WHAT YOU WILL DO: What you produce should be every line from the data that includes "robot".

MATERIAL FOR THIS TASK START

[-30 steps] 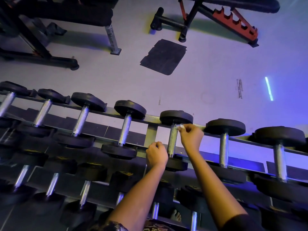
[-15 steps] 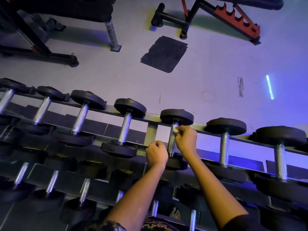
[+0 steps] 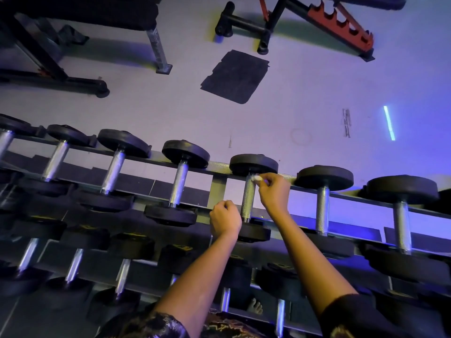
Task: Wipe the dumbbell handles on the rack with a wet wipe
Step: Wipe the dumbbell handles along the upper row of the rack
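Two or three fingers (image 3: 264, 181) of the right hand (image 3: 274, 195) pinch a small, bunched white wet wipe (image 3: 256, 178) against the far end of a knurled silver steel dumbbell handle (image 3: 247, 201). The wipe sits just under that dumbbell's black round head (image 3: 253, 164). The left hand (image 3: 225, 219) is curled into a fist just beside the handle's near end, over the dark metal rack (image 3: 218, 189). I cannot tell whether it grips anything.

The wipe looks light, limp and damp, and I'd guess it will snag on the knurling unless it is wrapped round the bar. The dumbbell itself looks heavy and stiff and is seated across the rack's rails. It may roll a little under rubbing, so the near head seems the place to steady it.

Most of the wipe is hidden by the fingers, and the left palm faces away. The lower tier is in deep shadow, and the row runs off both edges of the view.
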`<act>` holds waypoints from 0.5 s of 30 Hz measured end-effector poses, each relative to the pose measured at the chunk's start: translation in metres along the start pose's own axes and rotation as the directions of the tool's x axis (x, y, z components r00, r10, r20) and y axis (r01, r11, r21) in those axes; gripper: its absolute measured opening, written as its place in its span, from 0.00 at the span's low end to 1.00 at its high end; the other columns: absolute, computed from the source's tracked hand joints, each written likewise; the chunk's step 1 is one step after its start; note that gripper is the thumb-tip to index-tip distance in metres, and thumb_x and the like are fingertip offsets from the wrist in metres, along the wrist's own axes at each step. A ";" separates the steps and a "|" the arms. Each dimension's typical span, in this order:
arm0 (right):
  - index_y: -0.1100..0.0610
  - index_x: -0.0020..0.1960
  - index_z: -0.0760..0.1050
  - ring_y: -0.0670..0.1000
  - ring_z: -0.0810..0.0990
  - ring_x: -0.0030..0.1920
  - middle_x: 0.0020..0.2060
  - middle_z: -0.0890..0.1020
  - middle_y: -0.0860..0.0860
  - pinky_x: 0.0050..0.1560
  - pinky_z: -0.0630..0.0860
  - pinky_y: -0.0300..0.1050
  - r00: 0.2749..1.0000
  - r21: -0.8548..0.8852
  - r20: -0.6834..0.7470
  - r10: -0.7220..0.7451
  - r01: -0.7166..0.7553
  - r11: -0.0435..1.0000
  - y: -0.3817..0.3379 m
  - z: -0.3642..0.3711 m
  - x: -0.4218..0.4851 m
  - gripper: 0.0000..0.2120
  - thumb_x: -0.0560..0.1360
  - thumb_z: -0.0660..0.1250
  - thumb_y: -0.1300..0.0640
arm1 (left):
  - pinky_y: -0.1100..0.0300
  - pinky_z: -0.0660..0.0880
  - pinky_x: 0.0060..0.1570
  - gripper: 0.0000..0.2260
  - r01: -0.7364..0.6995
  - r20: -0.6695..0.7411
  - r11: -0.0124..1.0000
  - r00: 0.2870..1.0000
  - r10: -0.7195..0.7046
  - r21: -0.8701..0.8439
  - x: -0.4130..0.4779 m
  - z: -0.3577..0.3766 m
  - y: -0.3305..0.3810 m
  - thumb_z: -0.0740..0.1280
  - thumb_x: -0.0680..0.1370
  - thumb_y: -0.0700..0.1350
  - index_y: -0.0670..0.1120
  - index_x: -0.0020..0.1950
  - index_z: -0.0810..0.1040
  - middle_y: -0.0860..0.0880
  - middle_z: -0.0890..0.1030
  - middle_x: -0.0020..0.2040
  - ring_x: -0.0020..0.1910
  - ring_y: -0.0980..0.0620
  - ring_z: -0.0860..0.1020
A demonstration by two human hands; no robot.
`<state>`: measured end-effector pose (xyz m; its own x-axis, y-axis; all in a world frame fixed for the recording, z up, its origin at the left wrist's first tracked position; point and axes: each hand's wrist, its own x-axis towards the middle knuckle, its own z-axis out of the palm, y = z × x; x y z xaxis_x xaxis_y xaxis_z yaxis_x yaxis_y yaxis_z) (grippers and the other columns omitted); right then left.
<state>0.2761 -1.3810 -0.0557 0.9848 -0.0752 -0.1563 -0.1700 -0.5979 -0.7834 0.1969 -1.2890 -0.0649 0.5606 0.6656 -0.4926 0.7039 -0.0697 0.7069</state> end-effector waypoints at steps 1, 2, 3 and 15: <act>0.61 0.51 0.83 0.50 0.77 0.40 0.43 0.84 0.56 0.41 0.70 0.37 1.000 -0.005 0.013 -0.004 0.004 1.000 -0.003 0.003 0.002 0.07 0.76 0.69 0.60 | 0.57 0.71 0.38 0.15 0.000 -0.001 1.000 1.000 0.000 0.002 0.000 0.000 0.000 0.57 0.81 0.46 0.42 0.42 0.79 0.43 0.79 0.40 0.39 0.46 0.76; 0.62 0.50 0.83 0.49 0.77 0.39 0.41 0.83 0.55 0.39 0.69 0.35 1.000 -0.021 0.029 -0.008 0.008 1.000 -0.005 0.004 0.002 0.06 0.76 0.69 0.61 | 0.57 0.72 0.39 0.15 0.004 -0.002 1.000 1.000 -0.004 0.008 0.000 0.001 -0.001 0.57 0.81 0.46 0.42 0.43 0.80 0.43 0.79 0.41 0.40 0.46 0.77; 0.61 0.49 0.83 0.49 0.76 0.38 0.39 0.82 0.54 0.36 0.68 0.34 0.999 -0.047 0.048 -0.013 0.015 0.999 -0.005 0.004 -0.001 0.05 0.76 0.69 0.61 | 0.56 0.73 0.39 0.15 0.006 -0.004 1.000 1.000 -0.006 0.016 0.001 0.001 0.000 0.57 0.81 0.47 0.42 0.43 0.80 0.43 0.80 0.41 0.41 0.45 0.77; 0.58 0.43 0.83 0.44 0.77 0.34 0.33 0.81 0.49 0.36 0.69 0.35 0.991 0.007 0.135 -0.016 0.015 1.000 0.006 -0.012 -0.015 0.07 0.75 0.72 0.54 | 0.58 0.71 0.36 0.15 -0.001 0.006 1.000 1.000 0.001 0.010 0.002 0.001 -0.001 0.57 0.81 0.46 0.43 0.43 0.80 0.44 0.79 0.40 0.39 0.47 0.77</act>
<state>0.2605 -1.3932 -0.0505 0.9737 0.0429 -0.2240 -0.1555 -0.5934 -0.7897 0.1974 -1.2880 -0.0671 0.5640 0.6611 -0.4948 0.7074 -0.0776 0.7026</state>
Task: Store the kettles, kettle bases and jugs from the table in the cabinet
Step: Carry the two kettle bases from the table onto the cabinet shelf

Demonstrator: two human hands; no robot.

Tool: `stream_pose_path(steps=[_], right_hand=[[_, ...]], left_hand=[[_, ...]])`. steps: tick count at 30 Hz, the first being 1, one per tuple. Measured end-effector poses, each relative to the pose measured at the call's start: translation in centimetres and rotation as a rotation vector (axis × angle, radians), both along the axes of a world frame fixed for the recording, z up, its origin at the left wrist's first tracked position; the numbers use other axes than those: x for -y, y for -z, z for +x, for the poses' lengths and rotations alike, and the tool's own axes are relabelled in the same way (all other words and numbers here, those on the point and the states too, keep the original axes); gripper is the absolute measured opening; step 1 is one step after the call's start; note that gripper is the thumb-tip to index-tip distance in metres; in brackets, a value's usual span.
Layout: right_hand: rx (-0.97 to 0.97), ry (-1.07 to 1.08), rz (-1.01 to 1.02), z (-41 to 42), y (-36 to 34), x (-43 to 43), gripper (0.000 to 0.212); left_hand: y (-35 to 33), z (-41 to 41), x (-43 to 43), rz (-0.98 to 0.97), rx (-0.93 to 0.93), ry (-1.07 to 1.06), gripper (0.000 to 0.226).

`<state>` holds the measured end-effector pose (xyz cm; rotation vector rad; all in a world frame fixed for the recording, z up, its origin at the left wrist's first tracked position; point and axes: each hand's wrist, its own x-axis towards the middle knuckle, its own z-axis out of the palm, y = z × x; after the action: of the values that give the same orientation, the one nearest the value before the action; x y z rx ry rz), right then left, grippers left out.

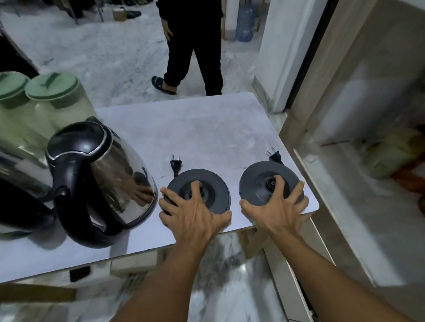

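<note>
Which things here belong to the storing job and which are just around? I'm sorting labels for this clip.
Job: left kettle base under left hand; right kettle base under right hand; kettle; second kettle; two green-lidded jugs; cabinet.
Around: water bottle; bystander; cardboard box.

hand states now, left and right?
Left hand: fingers spread, closed over the left kettle base on the table.
Right hand: same grip, on the right kettle base.
</note>
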<state>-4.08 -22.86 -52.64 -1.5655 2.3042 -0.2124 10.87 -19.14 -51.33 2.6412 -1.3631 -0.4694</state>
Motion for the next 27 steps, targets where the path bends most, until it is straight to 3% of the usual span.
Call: stream_pose_path(steps=[4,9,14,21,27], right_hand=[[-0.038,-0.03,-0.038,-0.7,-0.1,-0.7,0.107],[-0.03,-0.08,-0.035,-1.4,-0.4,-1.7,0.11],[-0.012,-0.121,-0.018,-1.1,-0.8,-3.3,0.111],[-0.011,-0.131,-0.074,-0.8,-3.9,-5.9,0.112],[-0.02,-0.059,-0.192,-2.1,-11.5,-8.9,0.107]], left_hand=[[0.2,0.1,-1.1,-0.022,0.037,0.052,0.09],[0.5,0.8,-2.7,0.138,0.037,0.227,0.125],[0.0,1.3,-4.0,0.065,0.066,0.267,0.104],[-2.8,0.7,-6.1,-0.017,0.077,0.276,0.103],[-11.0,0.8,-7.9,-0.145,0.087,0.307,0.113]])
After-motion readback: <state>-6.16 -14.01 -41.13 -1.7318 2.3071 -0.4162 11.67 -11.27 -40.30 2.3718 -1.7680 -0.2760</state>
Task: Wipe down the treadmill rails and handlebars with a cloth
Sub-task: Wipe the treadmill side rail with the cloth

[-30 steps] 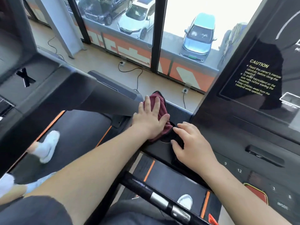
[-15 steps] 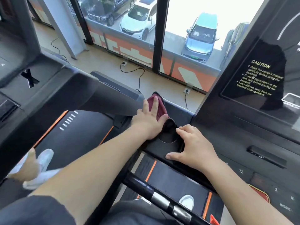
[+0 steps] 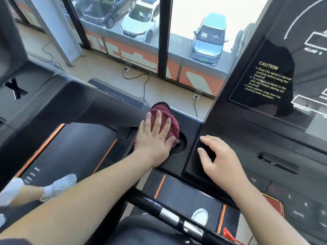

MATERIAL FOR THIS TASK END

OUTPUT BELOW:
A demonstration by two human hands; no robot.
Demonstrator: two human hands; no robot.

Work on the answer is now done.